= René-François Dumas =

French politician and lawyer (1753 – 1794)

René-François Dumas (14 December 1753 – 28 July 1794) was a revolutionary French lawyer and politician, regarded as an ally of Maximilien Robespierre. He was guillotined along with Robespierre in Paris.

==Biography==
Dumas was born in Jussey, in the bailiwick of Amont (now in Haute-Saône) and was well educated. In June 1790 Dumas founded a popular society in Lons-le-Saunier and became a member of the city council. In 1791 he was the mayor of Lons-le-Saunier. He became member of the "Society of the Friends of the Constitution", where he played a leading role, even occupying the presidency. On 26 September 1793, Dumas was appointed vice-president of the Revolutionary Tribunal and involved in the trial of Madame Elisabeth, Madame Roland, Marie-Antoinette and Madame du Barry.

On 8 April 1794, three days after the execution of Georges Danton and Camille Desmoulins, Dumas became the president of the court, taking over from Martial Joseph Armand Herman who was appointed Foreign minister. In this quality, with Antoine Quentin Fouquier-Tinville as the public prosecutor, he headed several major political trials in which defendants were sentenced to death. The trial of the "first conspiracy of the prisons" on 13 April considered in particular the general Arthur Dillon, the archbishop constitutional of Paris Jean-Baptiste Gobel, procureur syndic of the Commune of Paris Pierre Gaspard Chaumette, and the widows Marie Marguerite Françoise Hébert and Lucile Desmoulins.

In June the tribunal put in force the Law of 22 Prairial. According to Adolphe Thiers their goal was to keep the prisons empty.

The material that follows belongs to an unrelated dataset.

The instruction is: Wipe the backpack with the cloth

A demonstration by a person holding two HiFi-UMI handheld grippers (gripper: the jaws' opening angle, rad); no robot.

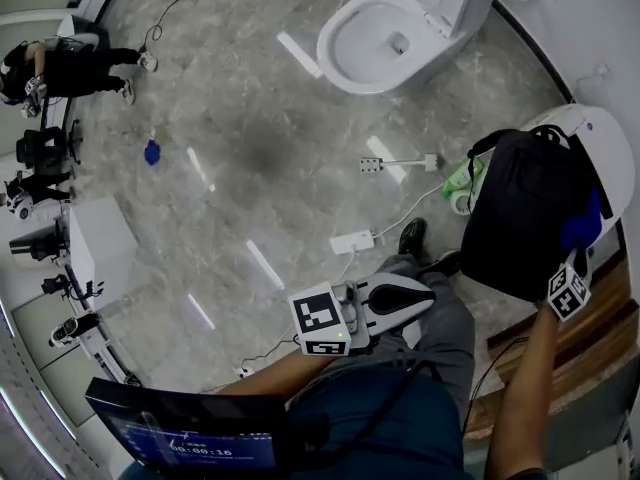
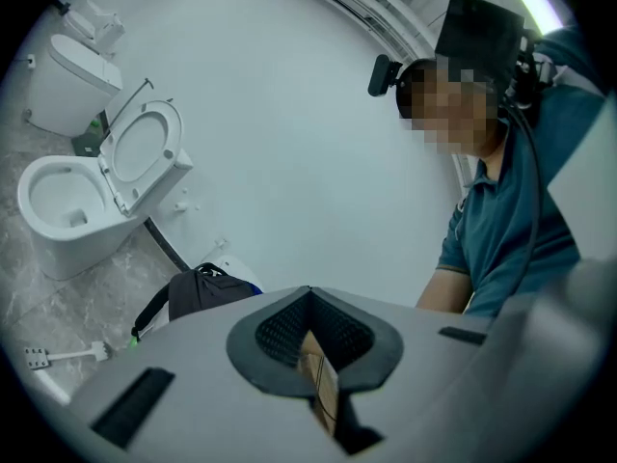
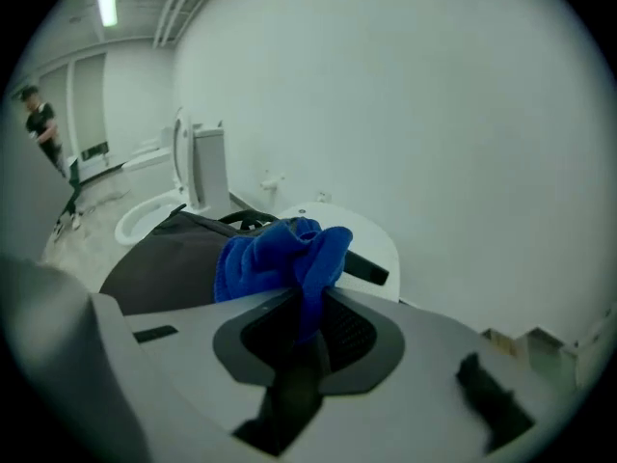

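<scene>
Backpack [image 1: 525,218], black and slumped upright, sits on a white rounded tabletop [image 1: 612,148], with its carry handle on the side nearer the toilet [image 1: 385,33]. The right tool [image 1: 582,240] is at the backpack's far side from the person's knee, its jaws clamped on a bunched blue cloth [image 3: 280,254] that spills out ahead of the tips. In the right gripper view the cloth hangs just over the backpack's dark top panel; whether it presses on the fabric cannot be told. The left tool [image 1: 425,293] hovers above the person's lap, well apart from the backpack, with its jaws together and nothing between them.

By my reading the wiping is at an early or middle point: the cloth is gripped and brought to the backpack, which covers the preparation. No panel shows a visible change from wiping, so the front, the top and the sides should all be counted as left to do. The backpack stands unsupported and may slide under pressure.
</scene>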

According to Fouquier-Tinville, Dumas and Coffinhal, the vice-president of the tribunal, went each morning to see Robespierre and did what he told them to do, not what the Committee of Public Safety had decided. His last victim was the Princess of Monaco on 28 July. At 4 pm a charge of 45 convicts was sent to the guillotine on the Place de la Nation but was stopped on the way in the Faubourg Saint-Antoine. Francois Hanriot, general of the Parisian National Guard, accompanied the procession.

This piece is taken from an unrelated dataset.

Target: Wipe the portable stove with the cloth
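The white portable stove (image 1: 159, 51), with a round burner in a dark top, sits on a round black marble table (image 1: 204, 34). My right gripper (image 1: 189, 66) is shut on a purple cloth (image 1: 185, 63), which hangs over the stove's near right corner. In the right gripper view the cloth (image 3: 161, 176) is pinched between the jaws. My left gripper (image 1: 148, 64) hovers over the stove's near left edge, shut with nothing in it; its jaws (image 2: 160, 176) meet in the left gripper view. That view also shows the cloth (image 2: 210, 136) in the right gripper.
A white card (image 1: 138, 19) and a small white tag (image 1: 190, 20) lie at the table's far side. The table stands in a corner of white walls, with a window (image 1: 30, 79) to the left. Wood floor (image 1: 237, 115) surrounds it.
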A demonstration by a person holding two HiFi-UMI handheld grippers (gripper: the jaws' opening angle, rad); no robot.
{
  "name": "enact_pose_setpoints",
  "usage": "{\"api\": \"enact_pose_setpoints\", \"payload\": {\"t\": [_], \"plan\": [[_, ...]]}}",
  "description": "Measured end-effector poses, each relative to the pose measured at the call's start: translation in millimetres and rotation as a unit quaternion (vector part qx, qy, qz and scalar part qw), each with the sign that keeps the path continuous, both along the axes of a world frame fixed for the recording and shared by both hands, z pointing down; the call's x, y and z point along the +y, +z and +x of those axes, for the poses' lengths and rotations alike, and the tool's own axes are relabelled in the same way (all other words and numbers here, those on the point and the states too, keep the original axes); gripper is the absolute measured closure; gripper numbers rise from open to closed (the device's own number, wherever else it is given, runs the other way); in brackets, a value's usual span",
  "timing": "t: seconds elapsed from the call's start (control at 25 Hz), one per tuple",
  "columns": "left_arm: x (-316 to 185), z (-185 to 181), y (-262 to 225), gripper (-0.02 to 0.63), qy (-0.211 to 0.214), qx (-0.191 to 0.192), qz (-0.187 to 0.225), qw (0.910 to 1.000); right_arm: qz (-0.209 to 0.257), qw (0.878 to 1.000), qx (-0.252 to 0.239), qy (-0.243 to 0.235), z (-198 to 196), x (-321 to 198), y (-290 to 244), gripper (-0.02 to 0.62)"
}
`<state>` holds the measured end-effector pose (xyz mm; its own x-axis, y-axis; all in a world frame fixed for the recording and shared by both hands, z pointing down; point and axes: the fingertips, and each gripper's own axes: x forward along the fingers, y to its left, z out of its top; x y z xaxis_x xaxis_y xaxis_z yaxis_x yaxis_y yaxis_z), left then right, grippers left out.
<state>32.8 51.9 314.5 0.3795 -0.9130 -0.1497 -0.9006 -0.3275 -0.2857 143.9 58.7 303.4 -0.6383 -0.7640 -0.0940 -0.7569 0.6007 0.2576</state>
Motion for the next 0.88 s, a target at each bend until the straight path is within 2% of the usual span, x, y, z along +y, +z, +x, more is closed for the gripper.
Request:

In the evening of 27 July, Dumas joined the insurrectionary Commune of Paris in support of Maximilien Robespierre, Louis Antoine de Saint-Just, Georges Couthon, Philippe-François-Joseph Le Bas and Augustin Robespierre. In the early morning of 28 July, the group was arrested at the Hôtel de Ville and taken to the Tuileries Palace, where the Convention was sitting. After medical attention had been provided to the wounded prisoners, they were transferred to the Conciergerie. In the early afternoon, the Revolutionary Tribunal verified their identities as persons declared hors la loi. Without a trial the condemned were sent to the guillotine in the late afternoon. For the occasion, the guillotine had been moved from the Place du Trône-Renversé back to the Place de la Révolution, where Robespierre and his associates were executed before a large crowd Although Dumas was executed with the other Robespierrists, Fouquier-Tinville remained in office for several days and was arrested only on 14 Thermidor.